_Problem:_ Pictures aside, every line of the listing should be given again exactly.

================================

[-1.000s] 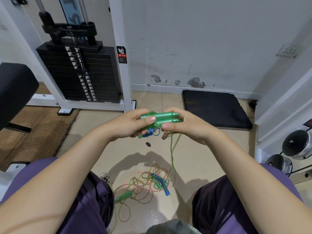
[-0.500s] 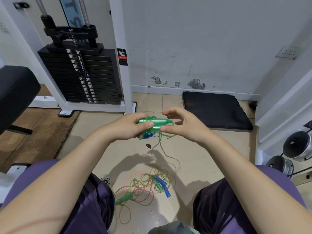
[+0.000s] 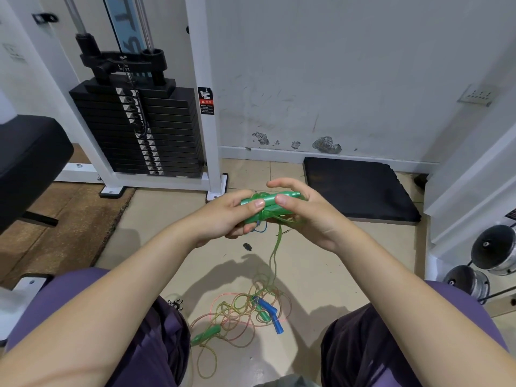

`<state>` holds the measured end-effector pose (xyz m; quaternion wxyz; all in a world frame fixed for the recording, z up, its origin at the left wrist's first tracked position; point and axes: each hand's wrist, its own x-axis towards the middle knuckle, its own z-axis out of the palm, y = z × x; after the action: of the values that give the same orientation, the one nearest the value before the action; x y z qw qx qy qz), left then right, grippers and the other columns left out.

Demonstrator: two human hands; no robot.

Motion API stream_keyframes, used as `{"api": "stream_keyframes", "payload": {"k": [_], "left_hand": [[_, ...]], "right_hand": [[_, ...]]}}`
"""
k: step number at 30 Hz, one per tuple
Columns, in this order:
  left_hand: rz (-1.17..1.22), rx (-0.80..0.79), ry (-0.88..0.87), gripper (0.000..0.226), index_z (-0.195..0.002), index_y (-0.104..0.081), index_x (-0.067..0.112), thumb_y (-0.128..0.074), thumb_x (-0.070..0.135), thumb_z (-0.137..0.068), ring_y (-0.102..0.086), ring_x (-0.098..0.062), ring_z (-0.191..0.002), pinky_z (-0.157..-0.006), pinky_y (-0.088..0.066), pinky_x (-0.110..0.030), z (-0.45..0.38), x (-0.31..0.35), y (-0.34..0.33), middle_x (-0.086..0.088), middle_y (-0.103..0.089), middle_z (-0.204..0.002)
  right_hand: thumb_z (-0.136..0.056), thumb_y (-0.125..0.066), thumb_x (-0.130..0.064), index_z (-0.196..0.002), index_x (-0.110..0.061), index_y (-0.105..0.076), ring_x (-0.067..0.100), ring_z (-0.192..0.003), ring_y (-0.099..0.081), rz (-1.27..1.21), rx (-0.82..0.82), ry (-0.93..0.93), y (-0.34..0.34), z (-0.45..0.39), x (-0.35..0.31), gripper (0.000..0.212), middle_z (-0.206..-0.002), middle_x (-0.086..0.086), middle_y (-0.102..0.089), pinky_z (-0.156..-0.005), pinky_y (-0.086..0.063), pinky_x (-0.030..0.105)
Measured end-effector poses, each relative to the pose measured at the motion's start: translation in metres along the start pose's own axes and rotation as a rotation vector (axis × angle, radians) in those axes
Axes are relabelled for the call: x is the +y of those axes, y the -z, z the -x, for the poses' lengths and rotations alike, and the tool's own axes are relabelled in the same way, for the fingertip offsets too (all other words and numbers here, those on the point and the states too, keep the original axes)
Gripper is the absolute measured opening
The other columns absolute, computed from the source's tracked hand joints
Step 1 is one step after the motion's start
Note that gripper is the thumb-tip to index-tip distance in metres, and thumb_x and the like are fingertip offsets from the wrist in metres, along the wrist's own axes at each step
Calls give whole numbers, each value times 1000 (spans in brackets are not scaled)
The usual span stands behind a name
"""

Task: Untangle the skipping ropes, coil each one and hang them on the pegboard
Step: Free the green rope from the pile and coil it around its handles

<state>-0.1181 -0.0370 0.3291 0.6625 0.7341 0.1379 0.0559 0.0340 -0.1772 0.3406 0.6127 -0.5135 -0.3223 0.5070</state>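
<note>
Between my knees and the weight stack (image 3: 134, 129), I hold a pair of green handles (image 3: 272, 203) up in front of me. My left hand (image 3: 226, 216) curls round their near end, thumb pressed on top, and a bit of blue cord (image 3: 261, 227) peeks out under its fingers. My right hand (image 3: 304, 216) pinches the same bundle with thumb on top and fingers wrapped underneath, the index finger lifted loose above. One green rope (image 3: 275, 252) trails from the handles down to the floor, on the side away from the weight stack, where it runs into the tangled pile (image 3: 240, 314).

I judge the job is at an early stage. That pile holds blue handles (image 3: 269, 314), another green handle (image 3: 206, 335) and loops of orange and yellowish cord all knotted together, so the untangling is barely begun. Nothing looks coiled yet, unless the bundle in my hands hides a few turns, which I cannot tell. No pegboard shows anywhere near the weight stack, so hanging is all left to do.
</note>
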Motion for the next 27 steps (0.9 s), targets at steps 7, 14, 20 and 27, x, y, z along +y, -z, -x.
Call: {"api": "stream_keyframes", "payload": {"k": [7, 14, 20, 27], "left_hand": [[99, 206, -76, 29, -104, -58, 12, -45, 38, -102, -32, -11, -42, -44, -24, -19, -2, 5, -6, -3, -51, -62], [-105, 476, -86, 43, -101, -55, 1, -48, 43, -102, -42, -14, -40, -43, -33, -21, -7, 1, -10, 1, -52, -51], [-400, 722, -72, 41, -72, -47, 14, -54, 45, -98, -57, -19, -57, -54, -37, -32, -12, -2, 0, 0, -56, -58], [-728, 561, 43, 39, -86, -57, 6, -57, 43, -97, -54, -29, -72, -62, -37, -37, -14, -3, 3, -8, -61, -72]], "right_hand": [[-82, -67, -17, -119, -15, -59, 27, -90, -64, 25, -68, -9, -7, 0, 8, 38, -106, 12, -69, -85, -54, 35], [-94, -63, -10, -137, -16, -51, 16, -51, -45, 323, -1, -67, -14, 1, 16, 45, -77, 11, -60, -50, -40, 20], [-99, -54, -26, -89, -1, -61, 11, -50, -38, 848, 113, 97, -30, 5, 9, 27, -54, -1, -48, -53, -33, 26], [-92, -66, -29, -68, -12, -59, 8, -53, -37, 1024, 234, 333, -21, 15, -13, 30, -54, -6, -44, -52, -28, 24]]}}
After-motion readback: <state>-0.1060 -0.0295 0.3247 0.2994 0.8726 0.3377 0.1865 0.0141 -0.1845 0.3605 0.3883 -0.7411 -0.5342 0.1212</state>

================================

_Solution:_
[-1.000s] 
[-0.500s] 
[+0.000s] 

`<state>` holds the measured end-effector pose (xyz m; quaternion wxyz; all in a world frame fixed for the recording, z up, its origin at the left wrist's first tracked position; point and axes: each hand's wrist, its own x-axis towards the middle knuckle, its own z-axis out of the palm, y = z × x; after the action: of the values that give the same orientation, the one nearest the value before the action; x y z qw qx qy qz), left then right, grippers and the other columns left out.

Demonstrator: two human hands; no robot.

Motion API stream_keyframes, used as `{"api": "stream_keyframes", "payload": {"k": [_], "left_hand": [[_, ...]], "right_hand": [[_, ...]]}}`
"""
k: step number at 30 Hz, one per tuple
Columns, in this order:
  left_hand: rz (-1.17..1.22), rx (-0.80..0.79), ry (-0.88..0.87), gripper (0.000..0.226), index_z (-0.195..0.002), index_y (-0.104..0.081), index_x (-0.067..0.112), thumb_y (-0.128..0.074), thumb_x (-0.070..0.135), thumb_z (-0.137..0.068), ring_y (-0.102..0.086), ring_x (-0.098..0.062), ring_z (-0.191..0.002), pinky_z (-0.157..-0.006), pinky_y (-0.088..0.066), pinky_x (-0.110..0.030), z (-0.45..0.38), x (-0.31..0.35), y (-0.34..0.33), middle_x (-0.086..0.088), middle_y (-0.103..0.089), middle_z (-0.204..0.002)
  right_hand: thumb_z (-0.136..0.056), thumb_y (-0.125..0.066), thumb_x (-0.130..0.064), index_z (-0.196..0.002), index_x (-0.110..0.061), index_y (-0.105..0.076), ring_x (-0.067..0.100), ring_z (-0.192..0.003), ring_y (-0.099..0.081), rz (-1.27..1.21), rx (-0.82..0.82), ry (-0.93..0.93), y (-0.34..0.34), z (-0.45..0.39), x (-0.35..0.31), gripper (0.000..0.212), middle_z (-0.206..-0.002), middle_x (-0.086..0.086), middle_y (-0.102..0.089), pinky_z (-0.156..-0.005), pinky_y (-0.086..0.063), pinky_x (-0.030..0.105)
Measured end-effector poses, each relative to the pose measured at the motion's start: translation in metres along the start pose's own axes and rotation as a rotation vector (axis × angle, radians) in those axes
Axes are relabelled for the call: x is the +y of those axes, y the -z, z the -x, for the poses' lengths and rotations alike, and the tool's own axes are relabelled in the same way, for the fingertip offsets too (all other words and numbers here, those on the point and the states too, keep the original axes)
Gripper is the absolute measured opening
The other columns absolute, computed from the source's tracked hand joints
Step 1 is one step after the motion's start
Note that gripper is the thumb-tip to index-tip distance in metres, and thumb_x and the like are fingertip offsets from the wrist in metres, along the wrist's own axes at each step
Calls give whole numbers, each value times 1000 (spans in brackets are not scaled)
The usual span stands behind a name
"""

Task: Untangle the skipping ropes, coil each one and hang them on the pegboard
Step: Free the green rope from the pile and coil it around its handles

<state>-0.1181 -0.0370 0.3291 0.6625 0.7341 0.1379 0.0559 0.0340 -0.1772 0.3406 0.6127 -0.5135 -0.3223 0.5070</state>
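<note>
Between my knees and the weight stack (image 3: 134, 129), I hold a pair of green handles (image 3: 272, 203) up in front of me. My left hand (image 3: 226, 216) curls round their near end, thumb pressed on top, and a bit of blue cord (image 3: 261, 227) peeks out under its fingers. My right hand (image 3: 304, 216) pinches the same bundle with thumb on top and fingers wrapped underneath, the index finger lifted loose above. One green rope (image 3: 275, 252) trails from the handles down to the floor, on the side away from the weight stack, where it runs into the tangled pile (image 3: 240, 314).

I judge the job is at an early stage. That pile holds blue handles (image 3: 269, 314), another green handle (image 3: 206, 335) and loops of orange and yellowish cord all knotted together, so the untangling is barely begun. Nothing looks coiled yet, unless the bundle in my hands hides a few turns, which I cannot tell. No pegboard shows anywhere near the weight stack, so hanging is all left to do.
</note>
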Motion for the next 27 steps (0.9 s), targets at steps 7, 14, 20 and 27, x, y, z along +y, -z, -x.
Call: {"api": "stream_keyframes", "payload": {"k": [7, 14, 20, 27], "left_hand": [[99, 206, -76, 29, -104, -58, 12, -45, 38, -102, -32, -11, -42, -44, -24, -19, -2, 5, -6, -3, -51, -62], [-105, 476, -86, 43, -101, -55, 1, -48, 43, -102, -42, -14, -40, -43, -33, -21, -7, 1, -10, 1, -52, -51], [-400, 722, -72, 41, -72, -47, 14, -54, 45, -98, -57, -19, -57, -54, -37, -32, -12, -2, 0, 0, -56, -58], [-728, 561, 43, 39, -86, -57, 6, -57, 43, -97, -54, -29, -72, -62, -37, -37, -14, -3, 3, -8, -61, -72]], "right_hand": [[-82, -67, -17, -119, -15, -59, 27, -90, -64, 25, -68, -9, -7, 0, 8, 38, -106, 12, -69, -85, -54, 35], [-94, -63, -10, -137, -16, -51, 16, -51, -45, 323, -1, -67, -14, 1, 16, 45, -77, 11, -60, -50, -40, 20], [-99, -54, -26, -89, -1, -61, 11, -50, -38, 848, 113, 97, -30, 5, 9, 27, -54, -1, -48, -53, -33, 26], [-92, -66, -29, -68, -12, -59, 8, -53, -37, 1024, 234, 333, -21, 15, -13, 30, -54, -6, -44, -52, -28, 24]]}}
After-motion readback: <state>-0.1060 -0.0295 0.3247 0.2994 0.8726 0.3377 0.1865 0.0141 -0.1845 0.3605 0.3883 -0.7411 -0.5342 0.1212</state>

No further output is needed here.